User testing and usability enhancements
Usability testing with real users is extremely important. Scenarios included tasks like determining bus schedules based on location and time constraints.
Two key rounds of usability testing were conducted:
- During development, with external developers providing feedback.
- Post-launch, with visually impaired users testing the website using JAWS and iPhone accessibility tools.
Feedback from these sessions informed further enhancements, such as improving navigation for screen reader users.
Lessons from Accessibility Challenges
These are specific solutions and insights gained from the project:
- Maps: the client created detailed alt text for static maps. Alternative methods, such as written descriptions or interactive Google Maps integration, were considered for future improvements.
- Sticky headers: a dual-table structure solved the issue of row headers disappearing during scrolling but required complex JavaScript and WCAG-compliant adjustments.
- Custom JavaScript: key features, like focus tracking and visual highlights, relied on custom scripts to enhance usability while preserving accessibility.
Continuous improvement
Ways to maintaine accessibility post-launch:
- Monthly accessibility plans: regular testing and remediation to address new issues introduced by content updates or software changes.
- Ongoing usability testing: semi-annual tests with diverse user groups to ensure continued usability improvements.
Takeaways
- Accessibility is a continuous, collaborative process requiring attention at all project phases.
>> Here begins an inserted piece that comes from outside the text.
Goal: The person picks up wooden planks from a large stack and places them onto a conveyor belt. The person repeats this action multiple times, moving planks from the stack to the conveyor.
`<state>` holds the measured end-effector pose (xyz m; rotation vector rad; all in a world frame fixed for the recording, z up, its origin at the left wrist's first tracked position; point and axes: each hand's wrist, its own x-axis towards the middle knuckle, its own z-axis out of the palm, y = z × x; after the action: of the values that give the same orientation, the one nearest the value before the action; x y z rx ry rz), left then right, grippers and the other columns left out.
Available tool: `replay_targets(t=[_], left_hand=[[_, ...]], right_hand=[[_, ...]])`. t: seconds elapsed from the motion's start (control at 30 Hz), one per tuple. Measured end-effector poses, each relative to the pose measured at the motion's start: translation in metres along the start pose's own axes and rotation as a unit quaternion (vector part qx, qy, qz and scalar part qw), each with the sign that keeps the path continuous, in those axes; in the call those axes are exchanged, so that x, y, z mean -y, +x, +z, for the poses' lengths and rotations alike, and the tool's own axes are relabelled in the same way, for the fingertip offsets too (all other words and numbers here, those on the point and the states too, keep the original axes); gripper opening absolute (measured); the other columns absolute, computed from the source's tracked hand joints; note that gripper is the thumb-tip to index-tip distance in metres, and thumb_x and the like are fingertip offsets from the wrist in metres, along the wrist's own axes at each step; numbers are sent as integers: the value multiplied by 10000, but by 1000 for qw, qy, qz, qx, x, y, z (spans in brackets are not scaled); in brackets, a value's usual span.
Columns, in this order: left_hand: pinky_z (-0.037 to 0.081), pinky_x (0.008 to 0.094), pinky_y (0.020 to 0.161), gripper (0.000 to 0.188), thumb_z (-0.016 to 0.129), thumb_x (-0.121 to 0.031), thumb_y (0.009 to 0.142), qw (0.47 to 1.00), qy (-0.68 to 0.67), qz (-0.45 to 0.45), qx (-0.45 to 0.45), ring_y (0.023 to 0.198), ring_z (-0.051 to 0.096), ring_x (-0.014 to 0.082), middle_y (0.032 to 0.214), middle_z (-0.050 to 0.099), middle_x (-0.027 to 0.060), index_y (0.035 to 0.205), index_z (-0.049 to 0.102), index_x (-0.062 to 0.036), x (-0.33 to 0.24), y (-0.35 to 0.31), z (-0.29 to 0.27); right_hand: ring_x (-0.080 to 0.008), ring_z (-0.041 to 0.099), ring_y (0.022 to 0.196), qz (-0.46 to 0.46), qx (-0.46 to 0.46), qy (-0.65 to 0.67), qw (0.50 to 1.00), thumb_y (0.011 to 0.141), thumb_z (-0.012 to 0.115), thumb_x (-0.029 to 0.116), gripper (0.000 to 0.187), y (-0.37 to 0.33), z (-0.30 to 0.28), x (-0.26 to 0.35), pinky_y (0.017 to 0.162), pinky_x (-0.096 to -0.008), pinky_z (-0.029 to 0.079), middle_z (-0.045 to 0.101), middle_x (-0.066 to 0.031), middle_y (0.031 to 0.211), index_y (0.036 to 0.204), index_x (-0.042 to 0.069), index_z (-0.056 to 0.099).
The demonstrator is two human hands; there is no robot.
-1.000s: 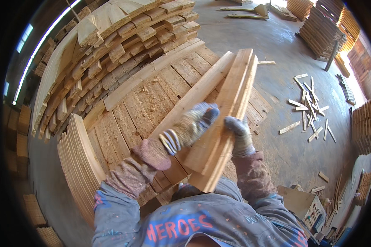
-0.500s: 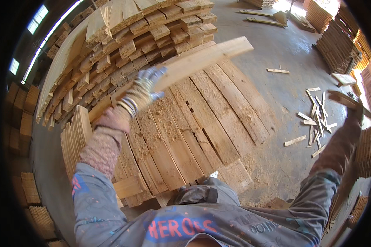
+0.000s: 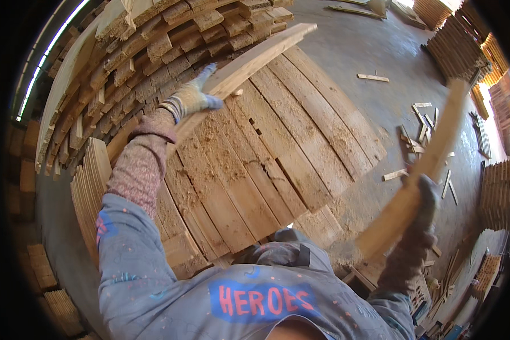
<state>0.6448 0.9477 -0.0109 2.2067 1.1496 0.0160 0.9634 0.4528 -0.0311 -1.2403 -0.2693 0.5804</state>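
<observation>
My left hand (image 3: 192,97), in a pale knit glove with bluish fingertips, grips a long wooden plank (image 3: 255,59) with the thumb on its near side and the fingers on its far side. The plank slants over the far left part of a sawdust-strewn table of wooden boards (image 3: 292,164). On the right, my right hand (image 3: 428,198), in a dark glove, is closed around another long board (image 3: 436,153). That board is tilted, off the table and blurred by motion. A small wood piece (image 3: 237,93) lies beside the first plank.
A tall stack of rough planks (image 3: 170,48) stands beyond the table on the left. Upright thin boards (image 3: 90,187) lean at the table's left side. Scattered wood strips (image 3: 425,130) lie on the concrete floor to the right, with stacked timber (image 3: 456,54) behind them.
My right hand has swung in from the far right with its board, which now shows its full length. The plank under my left hand has tipped more onto its edge. The view has shifted slightly.
</observation>
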Motion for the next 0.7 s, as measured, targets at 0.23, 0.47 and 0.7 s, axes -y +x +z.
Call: replay_targets(t=[0.23,0.47,0.7], left_hand=[[545,265,834,722,724,-401,923,931,-346,64,99,1006,628,177,1184,639,147,1427,497,63,-46,-136,58],[475,416,1050,1138,906,-442,718,999,-35,-9,12,1219,584,325,1274,600,263,1565,218,-120,-22,-171,87],[484,428,1089,1336,935,-220,642,975,-208,65,-29,1296,551,362,1515,463,254,1644,57,-134,-4,-187,79]], right_hand=[[-211,638,868,83,177,-40,980,844,827,308,545,-34,217,-84,723,-376,548,667,-124,1021,1198,22,528],[-168,602,1038,-28,393,-247,886,1006,664,298,366,-61,261,-161,915,-312,501,660,-65,1139,1196,-12,628],[-476,370,1424,-248,342,-753,505,686,896,183,1147,-97,159,-63,1145,-621,374,393,-257,1525,1613,286,229]])
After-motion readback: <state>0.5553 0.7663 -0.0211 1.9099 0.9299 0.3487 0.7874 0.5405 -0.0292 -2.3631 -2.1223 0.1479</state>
- Semantic HTML and tools like screen readers and automated tests play vital roles in compliance.
- Creative solutions, such as filters and sticky headers, can address usability challenges while maintaining accessibility.
- Regular user testing is critical for identifying gaps and opportunities for improvement.
It’s important to build websites that work for everyone and developers should adopt a mindset of constant learning and refinement.